Algorithm Architecture
The "For You" system combines two sources of posts—on‑platform content from accounts you follow (Thunder) and off‑platform content retrieved by machine‑learning search (Phoenix Retrieval)—and feeds them into a Grok‑based Transformer called Phoenix that predicts interaction probabilities such as likes, replies, retweets, and clicks. The final score is a weighted combination of these predictions.
Human‑friendly version
Pipeline Stages
Query Hydration : Fetch recent user interaction records and metadata such as the follow list.
Candidate Sourcing : Retrieve candidate posts—Thunder provides the latest posts from followed accounts (on‑platform) and Phoenix Retrieval recalls posts from the entire corpus via ML (off‑platform).
Candidate Hydration : Enrich each candidate with core fields (text, media), author information (username, verification status), video length, subscription status, etc.
Pre‑Scoring Filters : Filter out duplicates, expired or self‑posts; posts from blocked/muted accounts; posts containing muted keywords, already seen or recently shown; and paid content that does not meet subscription criteria.
Scoring :
Phoenix Scorer – Transformer predicts interaction probabilities.
Weighted Scorer – Weighted fusion of the predicted probabilities.
Author Diversity Scorer – Down‑weights posts from the same author to ensure diversity.
OON Scorer – Additional adjustment for off‑platform content.
Selection : Rank posts by the final score and take the top K.
Post‑Selection Processing : Final verification filtering removes deleted, spam, violent, or otherwise undesirable content.
Key Design Decisions
Zero Manual Features : Relevance is learned entirely by the Grok‑Transformer from user behavior sequences, dramatically simplifying the data pipeline and online service.
Isolation During Scoring : In the Transformer inference stage, candidate posts do not attend to each other; they only interact with the user context, making each score independent, cacheable, and reproducible.
Hash‑Based Embedding : Both retrieval and ranking use multiple hash functions for embedding lookup, reducing memory usage and computational cost.

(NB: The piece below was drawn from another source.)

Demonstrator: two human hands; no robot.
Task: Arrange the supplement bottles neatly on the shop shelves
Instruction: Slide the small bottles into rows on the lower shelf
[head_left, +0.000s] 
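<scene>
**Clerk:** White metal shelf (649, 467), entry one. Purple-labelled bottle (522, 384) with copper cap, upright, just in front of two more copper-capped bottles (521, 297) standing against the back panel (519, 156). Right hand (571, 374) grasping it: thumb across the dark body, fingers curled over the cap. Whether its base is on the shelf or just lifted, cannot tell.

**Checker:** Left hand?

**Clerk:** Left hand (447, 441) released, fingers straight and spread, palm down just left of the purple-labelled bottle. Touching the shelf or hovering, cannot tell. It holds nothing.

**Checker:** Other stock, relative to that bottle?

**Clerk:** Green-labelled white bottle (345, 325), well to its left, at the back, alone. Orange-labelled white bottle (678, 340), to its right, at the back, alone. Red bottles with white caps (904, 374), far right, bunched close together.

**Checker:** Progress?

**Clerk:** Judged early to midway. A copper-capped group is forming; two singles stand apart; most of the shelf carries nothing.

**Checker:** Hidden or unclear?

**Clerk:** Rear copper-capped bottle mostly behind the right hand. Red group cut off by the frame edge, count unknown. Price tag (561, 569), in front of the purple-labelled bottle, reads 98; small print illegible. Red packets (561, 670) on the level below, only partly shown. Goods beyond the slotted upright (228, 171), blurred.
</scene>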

Multi‑Action Prediction : The model outputs probabilities for several actions (like, reply, retweet, click) instead of a single relevance score, providing a finer‑grained view of user intent.
Composable Pipeline Architecture : The candidate-pipeline crate offers framework‑level support, decoupling pipeline execution and monitoring from business logic, allowing parallel execution of independent stages, graceful degradation on errors, and plug‑in integration of new sources, fields, filters, or scorers.